_What the task asks_
Print nothing except the lines of the listing below from the line with "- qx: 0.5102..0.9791" to the line with "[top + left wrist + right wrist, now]", each exactly as written, both ends included.

——

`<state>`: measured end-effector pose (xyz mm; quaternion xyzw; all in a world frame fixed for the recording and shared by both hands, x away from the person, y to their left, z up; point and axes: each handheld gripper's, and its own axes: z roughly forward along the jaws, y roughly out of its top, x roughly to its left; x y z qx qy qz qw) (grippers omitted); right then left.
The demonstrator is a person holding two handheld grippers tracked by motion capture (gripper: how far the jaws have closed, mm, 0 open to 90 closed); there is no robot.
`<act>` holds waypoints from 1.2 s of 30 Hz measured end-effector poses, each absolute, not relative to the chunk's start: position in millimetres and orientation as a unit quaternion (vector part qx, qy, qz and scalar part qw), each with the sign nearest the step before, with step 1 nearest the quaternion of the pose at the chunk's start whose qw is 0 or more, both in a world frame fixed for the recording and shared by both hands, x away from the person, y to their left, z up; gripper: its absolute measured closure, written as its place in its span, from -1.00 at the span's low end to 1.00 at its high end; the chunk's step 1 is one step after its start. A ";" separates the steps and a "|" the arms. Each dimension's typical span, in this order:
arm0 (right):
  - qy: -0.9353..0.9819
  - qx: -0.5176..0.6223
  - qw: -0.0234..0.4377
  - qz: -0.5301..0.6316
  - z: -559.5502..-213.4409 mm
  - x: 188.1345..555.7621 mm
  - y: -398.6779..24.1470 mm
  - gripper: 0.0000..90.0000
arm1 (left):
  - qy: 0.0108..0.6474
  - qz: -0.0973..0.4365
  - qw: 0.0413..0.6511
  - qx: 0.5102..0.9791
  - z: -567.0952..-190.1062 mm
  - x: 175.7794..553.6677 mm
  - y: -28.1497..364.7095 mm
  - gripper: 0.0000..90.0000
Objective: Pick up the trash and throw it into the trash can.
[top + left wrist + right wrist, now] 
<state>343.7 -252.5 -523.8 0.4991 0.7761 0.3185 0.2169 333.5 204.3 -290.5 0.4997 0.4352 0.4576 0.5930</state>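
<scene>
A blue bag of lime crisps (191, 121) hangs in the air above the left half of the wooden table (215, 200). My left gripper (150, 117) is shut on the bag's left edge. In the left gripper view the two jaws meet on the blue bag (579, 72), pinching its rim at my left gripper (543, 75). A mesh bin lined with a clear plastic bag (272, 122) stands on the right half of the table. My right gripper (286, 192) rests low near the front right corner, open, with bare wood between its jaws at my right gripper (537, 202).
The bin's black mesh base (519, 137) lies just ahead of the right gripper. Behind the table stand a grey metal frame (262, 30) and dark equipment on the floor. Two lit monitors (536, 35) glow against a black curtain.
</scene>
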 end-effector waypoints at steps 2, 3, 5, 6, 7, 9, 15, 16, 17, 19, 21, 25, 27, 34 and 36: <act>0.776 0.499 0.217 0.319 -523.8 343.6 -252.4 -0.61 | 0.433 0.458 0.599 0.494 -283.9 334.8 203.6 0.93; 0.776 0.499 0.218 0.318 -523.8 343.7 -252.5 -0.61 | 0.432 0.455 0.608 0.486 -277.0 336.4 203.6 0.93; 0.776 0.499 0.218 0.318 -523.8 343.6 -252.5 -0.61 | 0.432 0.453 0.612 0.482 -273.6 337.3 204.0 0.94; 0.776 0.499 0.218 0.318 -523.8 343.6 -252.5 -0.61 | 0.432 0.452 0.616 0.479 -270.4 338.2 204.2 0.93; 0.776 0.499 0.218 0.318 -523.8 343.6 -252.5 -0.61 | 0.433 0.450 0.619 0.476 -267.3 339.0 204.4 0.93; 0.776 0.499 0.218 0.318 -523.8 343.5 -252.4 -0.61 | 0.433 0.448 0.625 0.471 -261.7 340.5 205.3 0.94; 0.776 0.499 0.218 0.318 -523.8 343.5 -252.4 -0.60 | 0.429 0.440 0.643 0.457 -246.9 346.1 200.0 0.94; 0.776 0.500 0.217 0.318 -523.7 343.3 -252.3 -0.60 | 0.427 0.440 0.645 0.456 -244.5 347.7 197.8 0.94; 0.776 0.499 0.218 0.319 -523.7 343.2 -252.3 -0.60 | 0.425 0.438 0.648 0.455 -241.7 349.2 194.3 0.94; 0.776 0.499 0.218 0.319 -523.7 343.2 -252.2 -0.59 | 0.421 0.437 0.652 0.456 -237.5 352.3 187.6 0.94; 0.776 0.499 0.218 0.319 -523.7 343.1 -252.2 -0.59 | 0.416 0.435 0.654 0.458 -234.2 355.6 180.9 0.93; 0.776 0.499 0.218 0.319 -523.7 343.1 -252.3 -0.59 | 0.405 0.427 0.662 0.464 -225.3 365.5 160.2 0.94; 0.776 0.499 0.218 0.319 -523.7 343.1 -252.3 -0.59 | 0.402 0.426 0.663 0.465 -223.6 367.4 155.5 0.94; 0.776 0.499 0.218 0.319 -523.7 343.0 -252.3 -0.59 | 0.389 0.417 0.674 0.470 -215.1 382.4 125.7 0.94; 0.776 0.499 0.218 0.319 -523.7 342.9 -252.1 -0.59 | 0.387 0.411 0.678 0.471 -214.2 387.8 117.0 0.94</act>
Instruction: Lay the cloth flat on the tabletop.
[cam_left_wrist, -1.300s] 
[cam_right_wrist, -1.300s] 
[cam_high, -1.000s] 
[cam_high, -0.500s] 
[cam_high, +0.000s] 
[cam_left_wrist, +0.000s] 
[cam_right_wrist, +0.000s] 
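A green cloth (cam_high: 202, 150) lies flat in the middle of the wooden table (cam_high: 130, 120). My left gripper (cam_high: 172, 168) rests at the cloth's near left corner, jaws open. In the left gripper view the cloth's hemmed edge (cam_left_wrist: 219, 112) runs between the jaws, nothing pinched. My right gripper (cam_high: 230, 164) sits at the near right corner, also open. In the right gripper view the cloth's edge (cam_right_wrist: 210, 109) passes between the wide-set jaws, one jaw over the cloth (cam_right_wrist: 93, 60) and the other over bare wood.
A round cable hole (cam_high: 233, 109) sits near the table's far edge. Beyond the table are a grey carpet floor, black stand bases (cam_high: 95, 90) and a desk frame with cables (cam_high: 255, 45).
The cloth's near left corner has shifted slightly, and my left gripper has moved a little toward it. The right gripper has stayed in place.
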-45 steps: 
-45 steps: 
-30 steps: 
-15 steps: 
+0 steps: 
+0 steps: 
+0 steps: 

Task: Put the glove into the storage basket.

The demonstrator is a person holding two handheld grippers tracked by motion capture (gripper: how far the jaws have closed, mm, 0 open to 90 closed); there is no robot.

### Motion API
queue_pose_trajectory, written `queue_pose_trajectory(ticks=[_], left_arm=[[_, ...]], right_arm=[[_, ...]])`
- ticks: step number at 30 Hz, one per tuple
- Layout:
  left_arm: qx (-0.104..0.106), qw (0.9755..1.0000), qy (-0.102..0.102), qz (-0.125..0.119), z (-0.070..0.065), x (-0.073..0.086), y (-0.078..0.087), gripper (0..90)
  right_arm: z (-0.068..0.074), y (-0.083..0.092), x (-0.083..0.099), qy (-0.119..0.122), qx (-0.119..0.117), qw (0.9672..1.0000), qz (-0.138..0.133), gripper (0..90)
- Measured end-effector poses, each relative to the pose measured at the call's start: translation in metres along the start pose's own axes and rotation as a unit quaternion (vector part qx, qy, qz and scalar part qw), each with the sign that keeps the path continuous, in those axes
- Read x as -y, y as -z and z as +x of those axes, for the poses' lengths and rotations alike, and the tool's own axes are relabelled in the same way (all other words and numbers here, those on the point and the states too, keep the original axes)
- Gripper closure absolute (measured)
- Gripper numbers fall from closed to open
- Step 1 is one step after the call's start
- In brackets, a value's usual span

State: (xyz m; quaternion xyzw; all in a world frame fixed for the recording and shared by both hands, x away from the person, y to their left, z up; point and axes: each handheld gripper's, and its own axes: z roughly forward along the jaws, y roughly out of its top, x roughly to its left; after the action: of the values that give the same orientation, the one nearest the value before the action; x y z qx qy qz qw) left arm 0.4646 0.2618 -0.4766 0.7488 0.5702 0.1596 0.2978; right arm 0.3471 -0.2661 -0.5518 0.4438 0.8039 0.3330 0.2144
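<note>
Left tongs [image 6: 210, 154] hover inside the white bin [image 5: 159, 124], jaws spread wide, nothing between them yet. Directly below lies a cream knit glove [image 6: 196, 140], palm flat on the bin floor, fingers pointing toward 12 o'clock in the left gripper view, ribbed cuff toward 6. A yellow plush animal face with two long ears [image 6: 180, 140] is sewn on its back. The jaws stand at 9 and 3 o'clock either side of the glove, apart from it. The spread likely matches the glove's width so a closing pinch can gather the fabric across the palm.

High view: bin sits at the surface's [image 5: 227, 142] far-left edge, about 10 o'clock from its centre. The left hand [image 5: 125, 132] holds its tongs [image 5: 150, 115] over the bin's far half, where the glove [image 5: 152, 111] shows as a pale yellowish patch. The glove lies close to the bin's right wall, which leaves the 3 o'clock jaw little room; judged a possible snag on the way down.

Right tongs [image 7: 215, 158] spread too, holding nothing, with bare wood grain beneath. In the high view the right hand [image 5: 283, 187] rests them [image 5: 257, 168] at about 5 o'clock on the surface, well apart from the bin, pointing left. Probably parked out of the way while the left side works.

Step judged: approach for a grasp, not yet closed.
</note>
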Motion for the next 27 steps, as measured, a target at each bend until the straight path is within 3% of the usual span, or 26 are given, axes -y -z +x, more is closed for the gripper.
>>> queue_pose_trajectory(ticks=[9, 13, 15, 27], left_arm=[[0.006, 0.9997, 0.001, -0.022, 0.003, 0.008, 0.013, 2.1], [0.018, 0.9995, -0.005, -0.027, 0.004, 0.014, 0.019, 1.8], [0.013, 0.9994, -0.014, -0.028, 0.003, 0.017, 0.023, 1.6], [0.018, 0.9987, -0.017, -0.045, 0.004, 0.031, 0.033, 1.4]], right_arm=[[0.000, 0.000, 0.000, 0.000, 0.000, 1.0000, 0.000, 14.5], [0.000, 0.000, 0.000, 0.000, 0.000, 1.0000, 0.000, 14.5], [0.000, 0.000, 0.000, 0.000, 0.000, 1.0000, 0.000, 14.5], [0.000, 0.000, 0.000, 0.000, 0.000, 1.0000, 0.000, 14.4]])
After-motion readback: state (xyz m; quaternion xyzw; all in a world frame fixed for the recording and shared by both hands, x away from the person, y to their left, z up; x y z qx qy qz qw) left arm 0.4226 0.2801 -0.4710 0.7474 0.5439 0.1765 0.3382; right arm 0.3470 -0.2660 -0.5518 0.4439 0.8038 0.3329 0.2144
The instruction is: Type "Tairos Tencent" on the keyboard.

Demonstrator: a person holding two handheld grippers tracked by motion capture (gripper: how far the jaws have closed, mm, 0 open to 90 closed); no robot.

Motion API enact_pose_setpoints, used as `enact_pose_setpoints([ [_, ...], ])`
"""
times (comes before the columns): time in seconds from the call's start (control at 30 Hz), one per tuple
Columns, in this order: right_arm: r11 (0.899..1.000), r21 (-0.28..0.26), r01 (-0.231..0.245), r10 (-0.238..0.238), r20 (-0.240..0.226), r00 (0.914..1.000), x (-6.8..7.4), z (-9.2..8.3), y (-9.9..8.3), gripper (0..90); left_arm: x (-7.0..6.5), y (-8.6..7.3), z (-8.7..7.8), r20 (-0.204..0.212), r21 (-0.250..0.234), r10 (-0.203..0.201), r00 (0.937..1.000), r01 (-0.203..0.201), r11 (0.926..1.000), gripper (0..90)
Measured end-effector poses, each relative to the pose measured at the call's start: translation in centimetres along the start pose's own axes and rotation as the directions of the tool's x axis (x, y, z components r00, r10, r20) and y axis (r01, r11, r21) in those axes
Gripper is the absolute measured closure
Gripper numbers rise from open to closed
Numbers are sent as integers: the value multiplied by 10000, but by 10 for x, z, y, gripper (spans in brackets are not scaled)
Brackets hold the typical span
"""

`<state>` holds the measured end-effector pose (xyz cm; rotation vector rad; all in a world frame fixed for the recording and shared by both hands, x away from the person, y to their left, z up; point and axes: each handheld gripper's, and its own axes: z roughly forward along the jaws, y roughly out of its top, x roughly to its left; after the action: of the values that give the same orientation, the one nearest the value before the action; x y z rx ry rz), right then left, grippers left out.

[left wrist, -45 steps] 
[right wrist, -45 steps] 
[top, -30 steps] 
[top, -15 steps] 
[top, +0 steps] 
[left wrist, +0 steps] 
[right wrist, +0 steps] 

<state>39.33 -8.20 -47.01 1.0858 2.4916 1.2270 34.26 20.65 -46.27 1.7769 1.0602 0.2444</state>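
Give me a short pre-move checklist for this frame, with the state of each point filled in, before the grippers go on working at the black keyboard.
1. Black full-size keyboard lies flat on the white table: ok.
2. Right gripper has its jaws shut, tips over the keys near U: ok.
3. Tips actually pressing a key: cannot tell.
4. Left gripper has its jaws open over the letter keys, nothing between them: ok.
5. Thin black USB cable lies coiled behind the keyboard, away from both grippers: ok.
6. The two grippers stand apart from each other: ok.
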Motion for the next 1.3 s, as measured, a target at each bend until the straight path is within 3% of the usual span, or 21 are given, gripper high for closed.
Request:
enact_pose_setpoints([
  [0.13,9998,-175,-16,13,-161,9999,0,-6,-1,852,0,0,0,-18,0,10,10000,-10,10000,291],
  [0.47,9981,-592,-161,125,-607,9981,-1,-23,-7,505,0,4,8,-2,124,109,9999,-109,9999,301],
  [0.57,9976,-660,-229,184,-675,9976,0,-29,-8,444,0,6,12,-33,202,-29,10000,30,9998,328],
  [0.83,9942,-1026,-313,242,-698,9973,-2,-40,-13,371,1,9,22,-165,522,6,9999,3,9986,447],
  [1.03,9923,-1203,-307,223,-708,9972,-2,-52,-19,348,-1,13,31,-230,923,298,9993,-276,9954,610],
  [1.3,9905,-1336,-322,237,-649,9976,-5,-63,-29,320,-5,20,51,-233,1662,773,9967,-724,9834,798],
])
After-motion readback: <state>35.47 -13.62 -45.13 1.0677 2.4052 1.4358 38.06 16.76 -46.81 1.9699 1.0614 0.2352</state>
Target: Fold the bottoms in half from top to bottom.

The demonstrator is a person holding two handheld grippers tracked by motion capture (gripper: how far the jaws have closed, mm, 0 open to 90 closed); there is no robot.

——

_Answer to this task_
  - qx: 0.5102..0.9791
  - z: -567.0952..-190.1062 mm
  - x: 175.7794..553.6677 mm
  - y: -28.1497..364.7095 mm
  - gripper: 0.0000..90.0000
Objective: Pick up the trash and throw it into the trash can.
[top + left wrist + right wrist, now] 

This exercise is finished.